Hair loss isn’t a problem strictly for old men. On the contrary, the American Hair Loss Association calculates that approximately 25% of men who develop the condition notice the first signs before the age of 21. Nor are women immune. By the age of 50, about half of all women will have lost at least some of their hair. The perpetrator—most of the time anyway—is genetics. In fact, scientists at GlaxoSmithKline have discovered that about 1 in 7 men are likely to suffer hair loss due to a specific gene. This is all bad news for our self-esteem. After all, a healthy, leonine head of hair indicates youth and vitality. Without it, some of us can feel stricken. Unlucky and without choices to reverse the condition.
Except that we do have choices. Since its first successful application in the 1950s, hair transplant surgery has made incredible progress. Today it can even be performed with minimum invasive tactics upon the scalp. One such tactic involves robotics—specifically, the Artas Robotic Hair Transplant procedure.
A Quick Look At Hair Transplant Surgery
Hair transplant surgery is the process of moving hair from one part of a patient’s body—a part where it’s still growing in full health—to another, balding area of the body. Typically, the balding area in question is the scalp. The two most common methods for the procedure are:
- Follicular Unit Transplantation, wherein a portion of the scalp is removed from the back of the head, cut into grafts, and attached to the affected area of the scalp, and…
- Follicular Unit Extraction, which is performed one hair follicle at a time; the follicles are removed from a healthy donor area and inserted into the patient’s balding area
Each visit for transplant surgery takes about 5 hours, with results appearing after about 3 months. After 12 to 14 months the patient should have strong, thick hair growing from the treated area.

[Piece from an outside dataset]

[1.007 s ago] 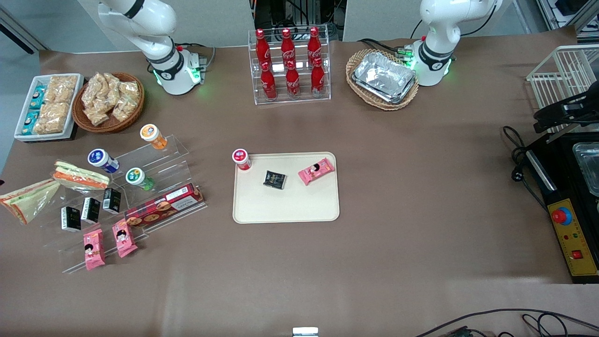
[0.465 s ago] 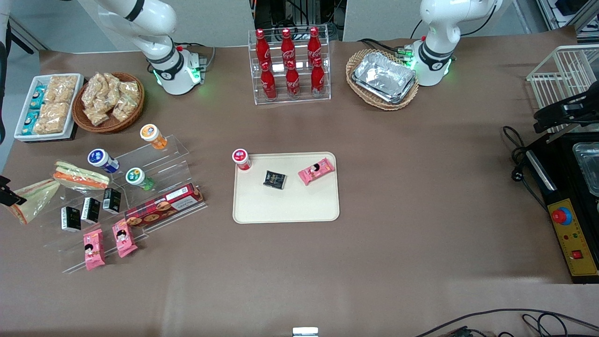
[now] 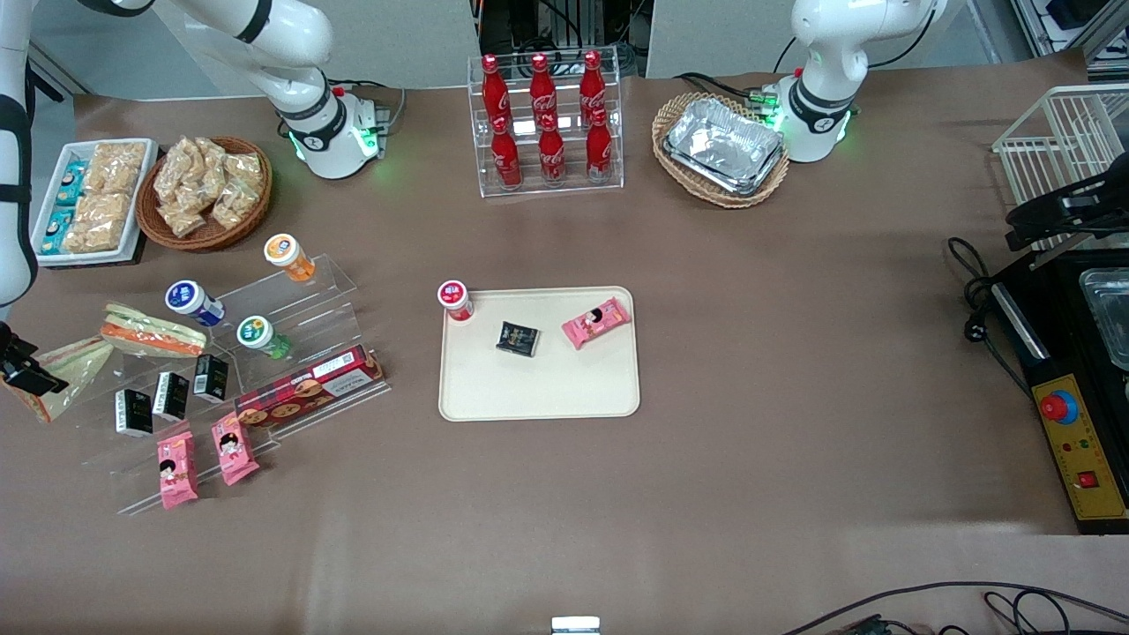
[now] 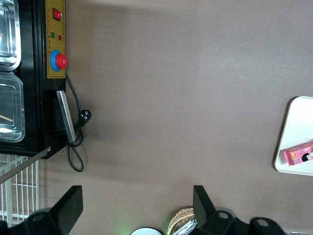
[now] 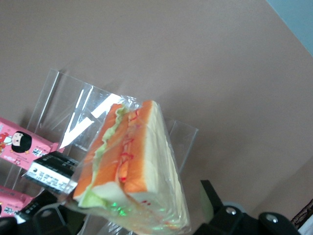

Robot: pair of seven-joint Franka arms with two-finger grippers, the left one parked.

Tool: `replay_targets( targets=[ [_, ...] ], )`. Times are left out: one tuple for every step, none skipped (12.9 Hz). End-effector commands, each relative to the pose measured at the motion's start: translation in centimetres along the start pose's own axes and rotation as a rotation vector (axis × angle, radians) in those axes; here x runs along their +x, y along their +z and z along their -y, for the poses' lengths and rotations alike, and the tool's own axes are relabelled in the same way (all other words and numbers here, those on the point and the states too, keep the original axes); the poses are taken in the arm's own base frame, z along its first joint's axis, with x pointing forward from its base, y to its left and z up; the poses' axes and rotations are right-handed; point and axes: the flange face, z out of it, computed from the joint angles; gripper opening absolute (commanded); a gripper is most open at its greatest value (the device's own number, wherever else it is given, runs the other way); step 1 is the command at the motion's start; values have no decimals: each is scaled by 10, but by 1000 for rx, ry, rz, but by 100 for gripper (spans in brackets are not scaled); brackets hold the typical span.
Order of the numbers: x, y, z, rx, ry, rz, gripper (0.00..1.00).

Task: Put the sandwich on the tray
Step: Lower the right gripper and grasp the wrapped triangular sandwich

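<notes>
Gripper (image 3: 22,370) is hovering over the sandwich (image 3: 71,370) at the working arm's end of the table, fingers spread, straddling it. It should be closing across the bread faces gently before carrying to the tray (image 3: 538,392).

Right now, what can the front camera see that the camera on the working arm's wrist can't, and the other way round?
Only the front view shows the tray, already carrying a red-capped bottle, a black packet and a pink snack, plus the cola rack.

Only the right wrist view shows the sandwich's filling up close: orange and green layers between pale bread.

Both show the sandwich by the clear acrylic stand, with the pincer at it, toward the working arm's end of the table.
</notes>
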Motion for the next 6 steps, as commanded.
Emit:
replay_targets(
  targets=[
    [0,-1,-1,17,-30,-15,78],
    [1,-2,-2,17,-41,-15,66],
    [1,-3,-1,16,-39,-10,48],
    [1,-3,-1,17,-34,-8,38],
    [2,-4,-1,16,-42,-10,31],
    [2,-6,-1,18,-45,-13,28]
  ],
)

Robotic Hair Transplant Different Compared to Traditional Transplants
The most glaring answer to this question is that about half of the patient’s transplant surgery is performed by a literal robot. The procedure goes by a couple of different names, commonly R-FUE and the title of this article, Artas. The Artas system conducts its procedure using the FUE surgical method. The benefits, however, are even more numerous. For example:
Because the transplant process is conducted through the use of a computer, the location of strong, healthy donor follicles is far more accurate, resulting in more fruitful growth for the treatment area. To accomplish this, the robotic system employs cameras to collect detailed analysis of where the donated follicles are coming from. From here, image processing software pinpoints which follicles are likely to produce the best results. This is FUE on an entirely different level of technological—and medical—achievement.

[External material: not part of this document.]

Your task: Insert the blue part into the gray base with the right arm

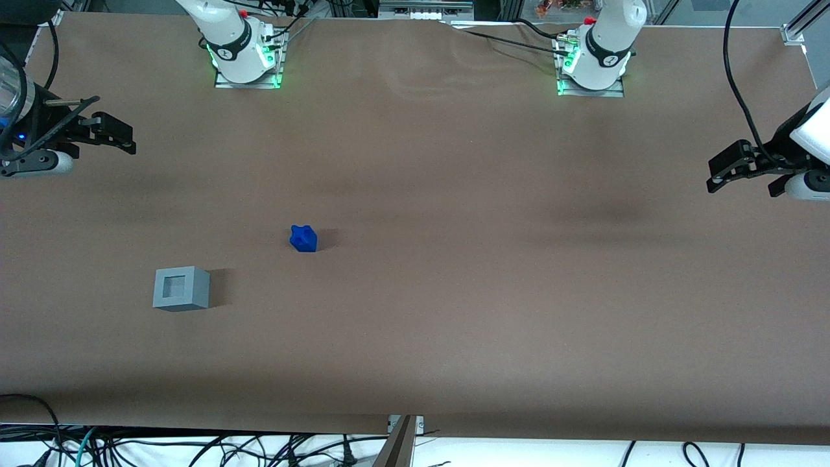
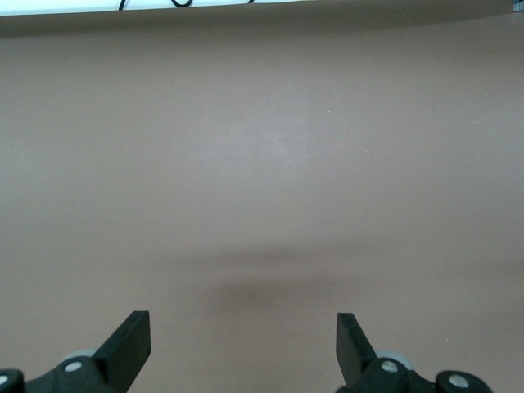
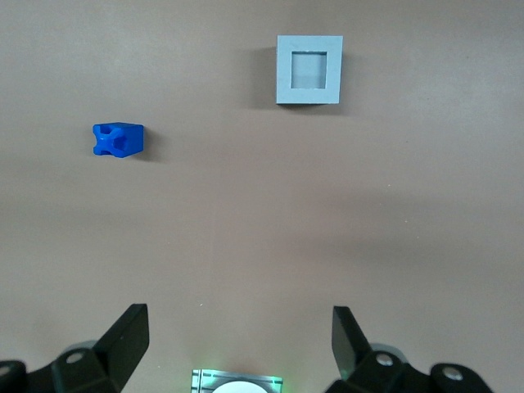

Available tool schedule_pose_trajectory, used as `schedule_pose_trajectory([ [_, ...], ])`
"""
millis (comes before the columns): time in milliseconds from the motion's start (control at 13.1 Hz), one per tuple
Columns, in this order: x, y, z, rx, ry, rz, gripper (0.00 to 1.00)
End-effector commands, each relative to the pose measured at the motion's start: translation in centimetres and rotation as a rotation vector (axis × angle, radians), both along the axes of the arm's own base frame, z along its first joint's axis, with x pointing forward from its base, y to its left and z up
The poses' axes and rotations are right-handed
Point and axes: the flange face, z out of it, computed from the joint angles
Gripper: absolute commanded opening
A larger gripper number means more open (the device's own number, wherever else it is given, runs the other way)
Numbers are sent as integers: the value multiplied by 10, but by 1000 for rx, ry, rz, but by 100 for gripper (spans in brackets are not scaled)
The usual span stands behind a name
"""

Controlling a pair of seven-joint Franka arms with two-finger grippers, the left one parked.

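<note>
Brown table (image 1: 454, 292), claw (image 3: 237, 336) raised, fingers spread, blue part (image 1: 303, 239) apart

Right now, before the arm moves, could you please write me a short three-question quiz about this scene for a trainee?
1. True or false: the blue part already sits in the gray base.
2. Which lies nearer the front camera, the part or the base?
3. The gripper is: A) shut on the part, B) open above the table, away from both, C) touching the base.

Key: 1 false; 2 the base; 3 B.
</note>
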Motion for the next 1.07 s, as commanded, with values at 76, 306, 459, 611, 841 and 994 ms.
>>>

Once the software has identified the most promising follicles, a robotic arm will begin extraction of those follicles. A surgeon is always standing by to make whatever adjustments to the system may be necessary. Extraction is completed by the surgeon once the follicles are loose. At this point, the pathway of the surgery rejoins that of the standard FUE process, where the follicles are manually transplanted to the balding section of a patient’s scalp.
The Benefits Of Artas Robotic Hair Transplants
As mentioned earlier in this piece, a standard visit for an FUE transplant procedure is approximately 5 hours long. For one surgeon to extract what could be thousands of follicles during this time takes patience, skill, and tirelessly steady hands. On the other hand, with a computer and a robotic arm doing half the work, the process becomes far more accurate.
Through computer analysis, the surgeon will be able to identify only the most viable follicles for transplantation. This can lessen the number of visits a patient needs to endure while producing more satisfying results. Simply put: The Artas robot takes care of the job of harvesting good follicles, rather than letting the surgeon extract them randomly. To do this, the robot will first complete a 3-D map of the patient’s scalp and hair follicles. It will then collect data on the angle of each follicle under the scalp before measuring the distance between each to ensure certain areas of the scalp do not get over-harvested.
Artas robotic transplant surgery represents a futuristic take on an already advanced technique. By using robotics the risk of human error and fatigue is greatly reduced, while accuracy in selecting the best follicles for future growth jumps higher than ever.